- Born: 17 May 1954 Thorn, Netherlands
- Died: 26 November 2022 (aged 68)
- Occupation: Conductor

= Henrie Adams =

Dutch conductor (1954–2022)

Henrie Adams (17 May 1954 – 26 November 2022) was a Dutch conductor. He focused on band music, and was from 1989 to 2019 director of the Spanish Banda Sinfónica de la Sociedad Musical "La Artística" in Buñol, leading them to achieve prizes at international competitions. He conducted them in many recordings. Adams led world premieres of works for symphonic bands, such as Johan de Meij's Symphony No. 3 "Planet Earth", a choral symphony, in 2007. From 2008, he also directed the Orquesta Sinfónica de Castelló in Castellón de la Plana.

==Biography==
Adams played the oboe from the age of eight. From 1969 he was an oboist with the Orchestra St. Michaël Thorn, a concert band, under the conductors Heinz Friesen and Walter Boeykens. After completing his pedagogical academy in Echt, he attended the Maastricht Academy of Music in 1979 and studied oboe and orchestral conducting with Anton Kersjes, Lucas Vis and Pierre Kuijpers. He also had special courses from Pierre Devaux and Enrique García Asensio.

He became conductor of the orchestra Sinfonietta Geleen and orchestra "L'Union", in Heythuysen, the Kerkelijke Harmonie "St. Joseph" Weert (1987–1989) and the (Royal) orchestra "Eendracht" (Meijel). He was also second conductor of Orchestra St. Michaël Thorn and active as a guest conductor with the Limburgs Symfonie Orkest (LSO) in Maastricht, the Royal Military Band "Johan Willem Friso" in The Hague, the Royal Band of the Belgian Guides in Brussels, the symphony orchestra of the Maastricht Academy of Music, Orquesta Sinfónica de Bilbao, Banda Sinfónica Municipal de Madrid, and Orquesta Sinfónica de Valencia.

In 1989 he was hired as chief conductor of the Banda Sinfónica de la Sociedad Musical "La Artística" in Buñol (Spain). He also taught at the local music school. With the band, he became world champion in the Concert Department at the 14th Wereld Muziek Concours (WMC) in Kerkrade in 2001. Under his direction, this orchestra was several times winner of the first prize in the Sección de Honor (the highest division) at the City of Valencia International Band Contest. He conducted the band until 2019.

From 1992 to 1999 he was also conductor of Orquesta Sinfónica Joven de Provincia Valencia.

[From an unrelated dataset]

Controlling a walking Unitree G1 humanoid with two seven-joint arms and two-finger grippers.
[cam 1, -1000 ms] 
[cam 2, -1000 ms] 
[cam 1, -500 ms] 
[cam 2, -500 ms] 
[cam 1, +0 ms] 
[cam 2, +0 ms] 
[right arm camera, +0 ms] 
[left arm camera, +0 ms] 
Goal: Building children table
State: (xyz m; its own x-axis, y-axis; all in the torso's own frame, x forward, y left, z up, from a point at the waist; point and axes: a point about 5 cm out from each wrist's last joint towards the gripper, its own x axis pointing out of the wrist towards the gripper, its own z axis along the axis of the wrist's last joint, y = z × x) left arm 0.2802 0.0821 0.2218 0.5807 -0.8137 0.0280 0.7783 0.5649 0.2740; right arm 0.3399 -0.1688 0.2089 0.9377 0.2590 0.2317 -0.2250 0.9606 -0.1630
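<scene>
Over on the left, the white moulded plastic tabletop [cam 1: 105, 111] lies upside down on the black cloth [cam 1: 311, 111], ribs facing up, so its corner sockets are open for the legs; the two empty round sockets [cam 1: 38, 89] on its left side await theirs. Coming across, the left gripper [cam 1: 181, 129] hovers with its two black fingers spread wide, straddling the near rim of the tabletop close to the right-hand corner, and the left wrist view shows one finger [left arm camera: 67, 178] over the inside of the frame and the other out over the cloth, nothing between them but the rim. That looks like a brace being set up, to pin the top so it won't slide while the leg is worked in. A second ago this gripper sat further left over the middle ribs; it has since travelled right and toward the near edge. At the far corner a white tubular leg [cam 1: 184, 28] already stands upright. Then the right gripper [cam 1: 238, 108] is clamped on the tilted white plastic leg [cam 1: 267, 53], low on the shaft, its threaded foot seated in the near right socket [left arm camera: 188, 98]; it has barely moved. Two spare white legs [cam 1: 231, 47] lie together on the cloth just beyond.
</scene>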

From 2008, he also directed the Orquesta Sinfónica de Castelló in Castellón de la Plana.

Adams recorded numbers of CDs and DVDs with the Banda Sinfónica de la Sociedad Musical "La Artística". In May 2022, he conducted Royal Military Band Johan Willem Friso on the occasion of the 50th anniversary of the Adams Music Centre in Ittervoort; they played the premiere of Nitescence Crépusculaire by Alexandre Kosmicki. He conducted world premieres of works for band, such as Teo Aparicio-Barberán's States of Mind, his second symphony for band, and Johan de Meij's Symphony No. 3 "Planet Earth", a choral symphony with women's choir, both 2007, and Marc van Delft's Celebration Symphony, Op. 140, in 2008. Thomas Trachsel dedicated his Symphonie No. 2 "von der Angst unserer Zeit" to Adams, who conducted the international premiere in April 2009.

After being ill for some time, Adams died on 26 November 2022, at the age of 68.